Exact transcription of the following records is needed, with every picture dropped.

Top of ENTRIES SHOWN

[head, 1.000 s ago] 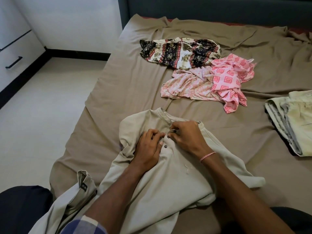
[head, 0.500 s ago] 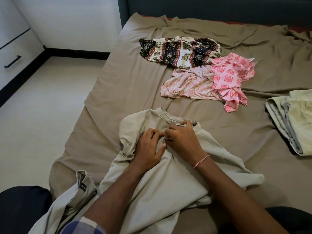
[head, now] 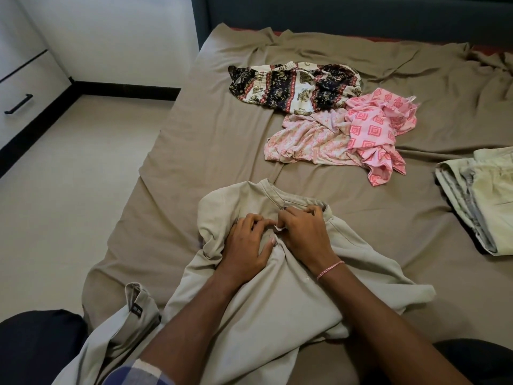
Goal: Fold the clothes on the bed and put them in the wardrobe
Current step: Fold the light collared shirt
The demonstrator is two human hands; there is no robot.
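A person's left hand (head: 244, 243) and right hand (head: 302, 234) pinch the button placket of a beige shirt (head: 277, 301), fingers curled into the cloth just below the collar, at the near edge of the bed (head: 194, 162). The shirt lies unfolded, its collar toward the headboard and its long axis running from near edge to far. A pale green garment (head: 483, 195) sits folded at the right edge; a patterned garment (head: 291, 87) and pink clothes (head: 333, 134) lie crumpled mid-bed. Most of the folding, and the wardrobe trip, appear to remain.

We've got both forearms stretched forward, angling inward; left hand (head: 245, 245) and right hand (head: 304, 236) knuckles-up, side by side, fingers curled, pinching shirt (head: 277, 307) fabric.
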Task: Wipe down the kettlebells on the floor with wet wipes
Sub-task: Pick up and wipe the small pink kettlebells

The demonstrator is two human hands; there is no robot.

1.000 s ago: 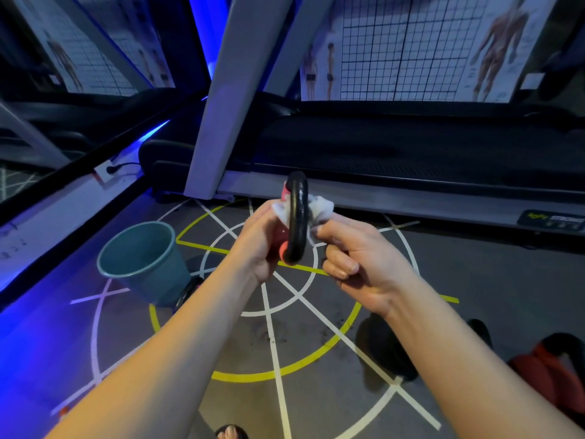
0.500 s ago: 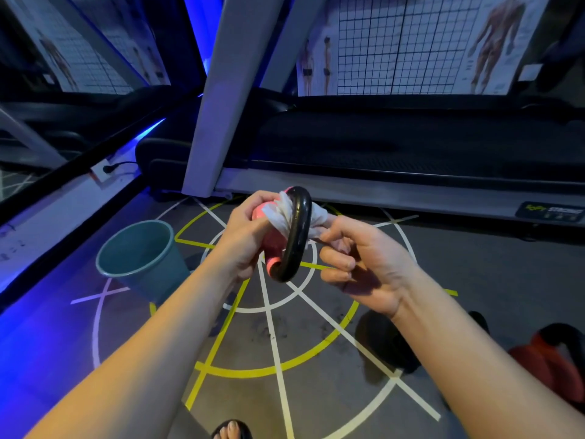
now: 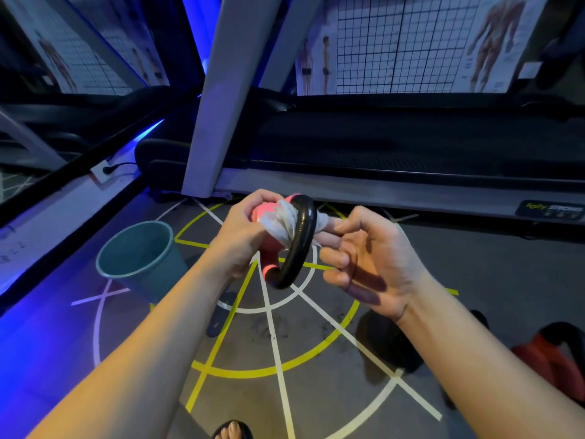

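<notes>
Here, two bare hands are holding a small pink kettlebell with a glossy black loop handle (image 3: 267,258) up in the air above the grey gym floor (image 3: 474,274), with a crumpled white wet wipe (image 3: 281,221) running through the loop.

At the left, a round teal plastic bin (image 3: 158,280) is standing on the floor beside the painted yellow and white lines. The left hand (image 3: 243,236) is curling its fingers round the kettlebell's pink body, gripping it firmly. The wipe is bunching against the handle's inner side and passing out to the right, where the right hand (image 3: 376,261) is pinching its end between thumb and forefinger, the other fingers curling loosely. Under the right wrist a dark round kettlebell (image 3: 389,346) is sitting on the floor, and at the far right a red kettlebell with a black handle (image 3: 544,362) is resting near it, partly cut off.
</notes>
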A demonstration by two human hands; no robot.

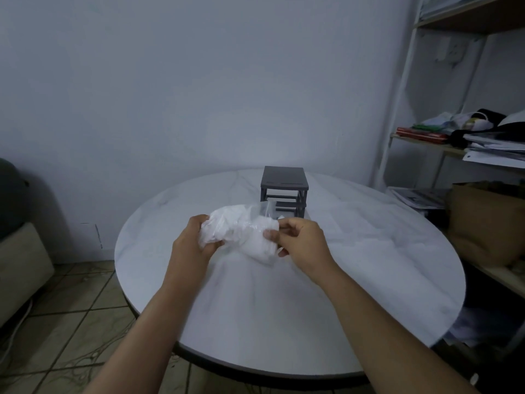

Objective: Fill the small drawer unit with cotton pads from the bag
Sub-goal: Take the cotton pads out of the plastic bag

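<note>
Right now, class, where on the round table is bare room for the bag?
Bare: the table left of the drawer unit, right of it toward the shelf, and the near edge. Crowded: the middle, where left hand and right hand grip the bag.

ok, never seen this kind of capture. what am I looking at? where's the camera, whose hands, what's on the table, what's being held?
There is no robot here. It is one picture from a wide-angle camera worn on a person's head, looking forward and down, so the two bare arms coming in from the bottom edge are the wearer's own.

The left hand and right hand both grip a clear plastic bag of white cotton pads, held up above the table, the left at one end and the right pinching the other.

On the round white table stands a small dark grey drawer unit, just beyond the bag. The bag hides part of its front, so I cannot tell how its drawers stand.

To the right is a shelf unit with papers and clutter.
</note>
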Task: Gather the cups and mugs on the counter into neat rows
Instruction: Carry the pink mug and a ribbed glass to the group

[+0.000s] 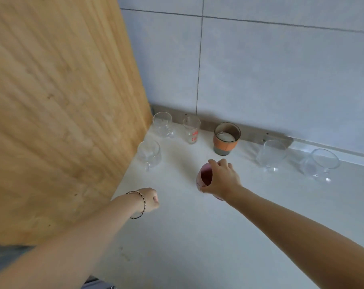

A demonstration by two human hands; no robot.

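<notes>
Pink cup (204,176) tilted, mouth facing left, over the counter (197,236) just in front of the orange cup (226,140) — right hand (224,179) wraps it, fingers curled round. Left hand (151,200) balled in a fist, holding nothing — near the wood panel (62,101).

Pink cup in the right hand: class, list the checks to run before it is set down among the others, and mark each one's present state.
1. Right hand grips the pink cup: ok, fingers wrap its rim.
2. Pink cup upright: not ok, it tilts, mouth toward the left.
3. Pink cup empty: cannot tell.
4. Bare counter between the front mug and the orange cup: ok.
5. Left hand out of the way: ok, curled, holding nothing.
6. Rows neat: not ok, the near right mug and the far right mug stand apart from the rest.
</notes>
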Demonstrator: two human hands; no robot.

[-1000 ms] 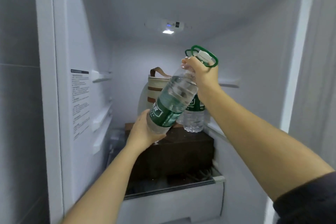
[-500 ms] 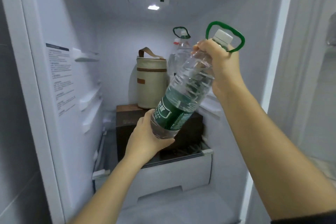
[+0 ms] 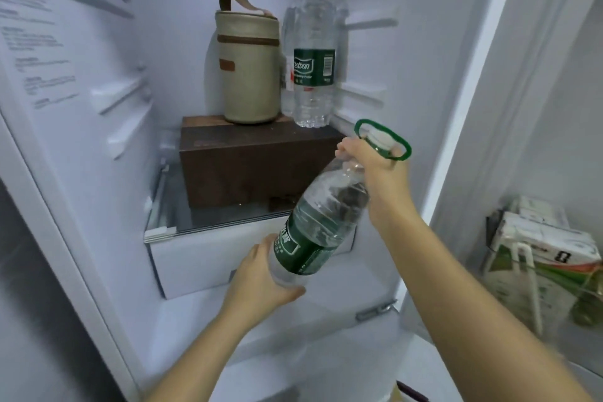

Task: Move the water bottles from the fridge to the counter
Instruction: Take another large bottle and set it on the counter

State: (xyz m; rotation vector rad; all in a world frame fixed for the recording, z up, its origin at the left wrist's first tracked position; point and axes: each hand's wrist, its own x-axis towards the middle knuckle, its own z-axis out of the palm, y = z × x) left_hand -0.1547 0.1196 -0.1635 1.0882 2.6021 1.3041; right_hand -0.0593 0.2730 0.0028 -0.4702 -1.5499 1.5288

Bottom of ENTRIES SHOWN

* [SOLVED PROBLEM]:
[head, 1.000 s ago] 
[head, 0.500 s ago] 
[head, now] 
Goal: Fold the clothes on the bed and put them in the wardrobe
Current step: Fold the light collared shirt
The demonstrator is two human hands; there is no robot.
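A person's left hand (head: 244, 243) and right hand (head: 302, 234) pinch the button placket of a beige shirt (head: 277, 301), fingers curled into the cloth just below the collar, at the near edge of the bed (head: 194, 162). The shirt lies unfolded, its collar toward the headboard and its long axis running from near edge to far. A pale green garment (head: 483, 195) sits folded at the right edge; a patterned garment (head: 291, 87) and pink clothes (head: 333, 134) lie crumpled mid-bed. Most of the folding, and the wardrobe trip, appear to remain.

We've got both forearms stretched forward, angling inward; left hand (head: 245, 245) and right hand (head: 304, 236) knuckles-up, side by side, fingers curled, pinching shirt (head: 277, 307) fabric.
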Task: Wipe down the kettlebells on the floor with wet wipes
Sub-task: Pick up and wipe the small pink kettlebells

The demonstrator is two human hands; there is no robot.

1.000 s ago: 
0.500 s ago: 
now: 

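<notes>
Here, two bare hands are holding a small pink kettlebell with a glossy black loop handle (image 3: 267,258) up in the air above the grey gym floor (image 3: 474,274), with a crumpled white wet wipe (image 3: 281,221) running through the loop.

At the left, a round teal plastic bin (image 3: 158,280) is standing on the floor beside the painted yellow and white lines. The left hand (image 3: 243,236) is curling its fingers round the kettlebell's pink body, gripping it firmly. The wipe is bunching against the handle's inner side and passing out to the right, where the right hand (image 3: 376,261) is pinching its end between thumb and forefinger, the other fingers curling loosely. Under the right wrist a dark round kettlebell (image 3: 389,346) is sitting on the floor, and at the far right a red kettlebell with a black handle (image 3: 544,362) is resting near it, partly cut off.
</notes>
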A demonstration by two human hands; no robot.


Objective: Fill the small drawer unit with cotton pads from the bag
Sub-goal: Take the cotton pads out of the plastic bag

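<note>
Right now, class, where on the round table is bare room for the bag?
Bare: the table left of the drawer unit, right of it toward the shelf, and the near edge. Crowded: the middle, where left hand and right hand grip the bag.

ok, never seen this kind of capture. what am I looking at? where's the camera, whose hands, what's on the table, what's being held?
There is no robot here. It is one picture from a wide-angle camera worn on a person's head, looking forward and down, so the two bare arms coming in from the bottom edge are the wearer's own.

The left hand and right hand both grip a clear plastic bag of white cotton pads, held up above the table, the left at one end and the right pinching the other.

On the round white table stands a small dark grey drawer unit, just beyond the bag. The bag hides part of its front, so I cannot tell how its drawers stand.

To the right is a shelf unit with papers and clutter.
</note>
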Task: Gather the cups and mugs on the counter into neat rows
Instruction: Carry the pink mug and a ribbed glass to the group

[+0.000s] 

A demonstration by two human hands; no robot.

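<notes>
Pink cup (204,176) tilted, mouth facing left, over the counter (197,236) just in front of the orange cup (226,140) — right hand (224,179) wraps it, fingers curled round. Left hand (151,200) balled in a fist, holding nothing — near the wood panel (62,101).

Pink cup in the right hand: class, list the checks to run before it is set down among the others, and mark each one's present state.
1. Right hand grips the pink cup: ok, fingers wrap its rim.
2. Pink cup upright: not ok, it tilts, mouth toward the left.
3. Pink cup empty: cannot tell.
4. Bare counter between the front mug and the orange cup: ok.
5. Left hand out of the way: ok, curled, holding nothing.
6. Rows neat: not ok, the near right mug and the far right mug stand apart from the rest.
</notes>
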Demonstrator: two human hands; no robot.

[-1000 ms] 
[-500 ms] 
[+0 ms] 

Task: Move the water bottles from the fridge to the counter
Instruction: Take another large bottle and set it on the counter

State: (xyz m; rotation vector rad; all in a world frame fixed for the recording, z up, its origin at the left wrist's first tracked position; point and axes: each hand's wrist, its own x-axis towards the middle knuckle, its own z-axis out of the palm, y = z × x) left_hand -0.1547 0.1196 -0.1635 1.0882 2.6021 1.3041; right_hand -0.0593 0.2730 0.0028 -0.4702 -1.5499 1.5288

Nothing remains open in this exercise.